(Items listed in a dataset)
··········
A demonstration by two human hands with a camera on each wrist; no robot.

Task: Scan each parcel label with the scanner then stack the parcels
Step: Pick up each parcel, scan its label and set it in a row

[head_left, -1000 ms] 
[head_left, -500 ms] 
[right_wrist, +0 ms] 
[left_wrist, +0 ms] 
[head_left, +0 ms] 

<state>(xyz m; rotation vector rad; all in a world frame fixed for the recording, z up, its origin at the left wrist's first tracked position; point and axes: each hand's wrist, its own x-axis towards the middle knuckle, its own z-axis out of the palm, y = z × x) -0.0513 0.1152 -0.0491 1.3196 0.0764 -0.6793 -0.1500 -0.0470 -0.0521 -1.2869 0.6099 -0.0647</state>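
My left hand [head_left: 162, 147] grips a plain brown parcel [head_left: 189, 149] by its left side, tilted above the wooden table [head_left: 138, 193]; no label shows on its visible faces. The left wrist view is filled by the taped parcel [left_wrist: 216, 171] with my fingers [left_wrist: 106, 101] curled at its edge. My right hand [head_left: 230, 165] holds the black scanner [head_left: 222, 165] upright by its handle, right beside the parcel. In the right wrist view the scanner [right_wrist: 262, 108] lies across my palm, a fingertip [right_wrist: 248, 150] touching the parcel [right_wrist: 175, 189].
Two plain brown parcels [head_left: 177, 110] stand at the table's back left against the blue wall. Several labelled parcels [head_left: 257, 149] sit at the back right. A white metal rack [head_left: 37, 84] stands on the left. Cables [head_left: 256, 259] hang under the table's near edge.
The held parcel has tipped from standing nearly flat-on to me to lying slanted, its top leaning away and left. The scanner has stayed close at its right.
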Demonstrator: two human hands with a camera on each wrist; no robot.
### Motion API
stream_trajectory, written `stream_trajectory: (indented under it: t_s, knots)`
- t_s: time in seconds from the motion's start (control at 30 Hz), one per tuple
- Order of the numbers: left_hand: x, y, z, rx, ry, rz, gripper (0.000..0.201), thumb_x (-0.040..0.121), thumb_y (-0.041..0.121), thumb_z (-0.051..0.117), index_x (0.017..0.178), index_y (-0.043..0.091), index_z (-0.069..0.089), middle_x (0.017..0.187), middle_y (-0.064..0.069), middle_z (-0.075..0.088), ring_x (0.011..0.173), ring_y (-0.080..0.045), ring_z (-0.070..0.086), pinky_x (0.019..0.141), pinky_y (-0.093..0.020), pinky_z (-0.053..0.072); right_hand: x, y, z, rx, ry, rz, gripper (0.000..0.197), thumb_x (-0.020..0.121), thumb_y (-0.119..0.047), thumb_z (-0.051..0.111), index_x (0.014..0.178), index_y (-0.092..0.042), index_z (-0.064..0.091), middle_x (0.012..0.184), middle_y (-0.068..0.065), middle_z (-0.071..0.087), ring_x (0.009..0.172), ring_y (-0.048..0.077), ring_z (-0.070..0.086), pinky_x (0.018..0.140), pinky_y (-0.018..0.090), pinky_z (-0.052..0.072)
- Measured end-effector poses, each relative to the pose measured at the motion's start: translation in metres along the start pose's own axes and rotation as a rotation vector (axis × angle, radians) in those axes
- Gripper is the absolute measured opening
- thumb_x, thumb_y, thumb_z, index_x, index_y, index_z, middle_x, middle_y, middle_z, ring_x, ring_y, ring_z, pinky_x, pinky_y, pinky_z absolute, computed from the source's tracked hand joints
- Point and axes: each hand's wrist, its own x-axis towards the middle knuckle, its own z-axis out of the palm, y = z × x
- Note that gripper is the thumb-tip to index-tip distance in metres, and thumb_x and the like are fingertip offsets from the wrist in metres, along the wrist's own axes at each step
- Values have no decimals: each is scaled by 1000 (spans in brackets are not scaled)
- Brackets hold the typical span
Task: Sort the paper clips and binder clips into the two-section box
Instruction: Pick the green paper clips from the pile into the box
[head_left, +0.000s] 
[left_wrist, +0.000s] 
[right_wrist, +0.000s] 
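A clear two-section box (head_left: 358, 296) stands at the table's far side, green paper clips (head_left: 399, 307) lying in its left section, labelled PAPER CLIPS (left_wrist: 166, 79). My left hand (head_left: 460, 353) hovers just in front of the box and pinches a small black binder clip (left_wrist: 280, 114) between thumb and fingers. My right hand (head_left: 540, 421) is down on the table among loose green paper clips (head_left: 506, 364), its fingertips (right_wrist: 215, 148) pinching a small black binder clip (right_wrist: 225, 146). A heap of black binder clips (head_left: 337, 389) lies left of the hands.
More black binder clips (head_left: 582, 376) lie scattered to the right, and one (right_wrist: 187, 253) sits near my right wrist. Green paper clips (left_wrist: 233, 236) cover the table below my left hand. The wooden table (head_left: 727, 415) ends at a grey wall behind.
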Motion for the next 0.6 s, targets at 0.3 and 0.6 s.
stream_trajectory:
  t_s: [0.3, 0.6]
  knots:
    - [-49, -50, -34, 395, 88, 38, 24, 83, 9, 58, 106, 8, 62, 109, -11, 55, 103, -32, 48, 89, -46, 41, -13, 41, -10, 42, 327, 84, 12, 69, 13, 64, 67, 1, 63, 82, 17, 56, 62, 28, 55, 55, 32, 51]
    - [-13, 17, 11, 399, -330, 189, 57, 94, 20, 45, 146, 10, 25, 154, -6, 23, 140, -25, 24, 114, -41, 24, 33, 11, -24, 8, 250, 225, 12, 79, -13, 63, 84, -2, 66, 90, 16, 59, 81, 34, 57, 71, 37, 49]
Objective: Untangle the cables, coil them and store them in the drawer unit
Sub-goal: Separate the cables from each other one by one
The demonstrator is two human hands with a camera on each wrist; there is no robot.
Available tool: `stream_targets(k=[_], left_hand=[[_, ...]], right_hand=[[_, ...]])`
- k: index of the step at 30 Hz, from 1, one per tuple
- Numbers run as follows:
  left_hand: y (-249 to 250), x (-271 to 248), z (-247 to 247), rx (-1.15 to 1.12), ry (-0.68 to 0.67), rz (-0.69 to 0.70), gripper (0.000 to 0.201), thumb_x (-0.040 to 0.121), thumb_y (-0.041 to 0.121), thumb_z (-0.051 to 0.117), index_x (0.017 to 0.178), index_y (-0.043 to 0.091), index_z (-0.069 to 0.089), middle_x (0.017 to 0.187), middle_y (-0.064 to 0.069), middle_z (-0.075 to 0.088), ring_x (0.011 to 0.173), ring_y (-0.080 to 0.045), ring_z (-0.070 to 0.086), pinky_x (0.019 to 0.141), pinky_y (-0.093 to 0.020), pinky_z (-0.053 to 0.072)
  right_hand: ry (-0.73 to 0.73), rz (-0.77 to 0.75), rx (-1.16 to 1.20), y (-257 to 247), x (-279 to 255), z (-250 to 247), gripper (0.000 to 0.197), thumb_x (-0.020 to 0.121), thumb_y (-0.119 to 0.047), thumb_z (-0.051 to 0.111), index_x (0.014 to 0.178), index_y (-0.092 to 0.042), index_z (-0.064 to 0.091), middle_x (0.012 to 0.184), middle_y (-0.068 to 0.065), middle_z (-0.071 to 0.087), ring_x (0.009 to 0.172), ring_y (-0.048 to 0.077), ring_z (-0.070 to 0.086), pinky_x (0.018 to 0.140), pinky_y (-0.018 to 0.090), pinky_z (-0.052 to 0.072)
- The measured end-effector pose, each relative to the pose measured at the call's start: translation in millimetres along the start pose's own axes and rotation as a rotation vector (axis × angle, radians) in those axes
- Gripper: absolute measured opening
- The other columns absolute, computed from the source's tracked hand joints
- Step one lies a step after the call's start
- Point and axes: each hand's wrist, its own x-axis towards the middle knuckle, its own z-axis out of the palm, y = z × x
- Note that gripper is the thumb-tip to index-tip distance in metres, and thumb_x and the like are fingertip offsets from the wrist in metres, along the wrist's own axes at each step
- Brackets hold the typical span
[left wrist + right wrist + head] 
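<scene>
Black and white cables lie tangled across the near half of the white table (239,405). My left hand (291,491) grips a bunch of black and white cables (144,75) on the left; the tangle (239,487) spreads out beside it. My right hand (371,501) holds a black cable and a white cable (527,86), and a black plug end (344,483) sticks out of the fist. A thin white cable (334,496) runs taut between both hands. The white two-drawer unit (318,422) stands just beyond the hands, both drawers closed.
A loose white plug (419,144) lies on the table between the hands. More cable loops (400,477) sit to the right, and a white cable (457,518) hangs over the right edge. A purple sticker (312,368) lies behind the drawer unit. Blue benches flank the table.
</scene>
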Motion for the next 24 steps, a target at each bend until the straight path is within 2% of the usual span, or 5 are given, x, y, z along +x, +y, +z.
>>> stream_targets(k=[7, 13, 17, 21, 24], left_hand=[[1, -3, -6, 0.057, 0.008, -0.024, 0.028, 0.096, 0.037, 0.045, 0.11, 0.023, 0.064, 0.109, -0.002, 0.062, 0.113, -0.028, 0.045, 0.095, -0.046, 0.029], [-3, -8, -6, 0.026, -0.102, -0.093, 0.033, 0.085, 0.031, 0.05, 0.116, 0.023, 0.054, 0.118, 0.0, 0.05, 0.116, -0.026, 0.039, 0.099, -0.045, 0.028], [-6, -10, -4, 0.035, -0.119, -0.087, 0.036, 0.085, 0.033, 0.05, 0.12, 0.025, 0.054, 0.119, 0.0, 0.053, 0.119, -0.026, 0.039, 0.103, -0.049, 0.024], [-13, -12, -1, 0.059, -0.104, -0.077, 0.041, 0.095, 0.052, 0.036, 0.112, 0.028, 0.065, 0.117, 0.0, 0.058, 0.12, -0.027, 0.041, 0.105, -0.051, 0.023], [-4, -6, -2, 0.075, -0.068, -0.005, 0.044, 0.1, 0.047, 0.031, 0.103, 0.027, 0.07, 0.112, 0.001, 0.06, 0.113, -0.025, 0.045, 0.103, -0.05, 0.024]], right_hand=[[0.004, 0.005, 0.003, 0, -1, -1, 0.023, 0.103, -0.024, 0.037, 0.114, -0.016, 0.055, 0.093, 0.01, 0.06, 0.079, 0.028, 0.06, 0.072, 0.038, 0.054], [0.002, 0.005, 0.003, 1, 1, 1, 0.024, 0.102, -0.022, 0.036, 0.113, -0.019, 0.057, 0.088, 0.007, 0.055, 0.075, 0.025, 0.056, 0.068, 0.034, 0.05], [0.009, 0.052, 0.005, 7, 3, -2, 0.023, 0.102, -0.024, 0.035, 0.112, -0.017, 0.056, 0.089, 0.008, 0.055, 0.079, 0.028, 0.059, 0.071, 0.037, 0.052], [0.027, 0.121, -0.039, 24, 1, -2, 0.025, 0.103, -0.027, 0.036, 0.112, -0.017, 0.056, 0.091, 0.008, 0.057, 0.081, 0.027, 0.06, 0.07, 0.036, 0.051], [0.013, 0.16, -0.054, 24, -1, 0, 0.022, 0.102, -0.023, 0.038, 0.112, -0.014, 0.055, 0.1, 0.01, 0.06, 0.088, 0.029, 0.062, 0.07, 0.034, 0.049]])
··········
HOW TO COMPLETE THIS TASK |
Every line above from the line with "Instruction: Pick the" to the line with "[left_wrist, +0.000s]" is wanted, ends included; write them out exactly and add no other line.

PROBLEM SOLUTION |
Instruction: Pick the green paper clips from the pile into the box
[head_left, +0.000s] 
[left_wrist, +0.000s] 

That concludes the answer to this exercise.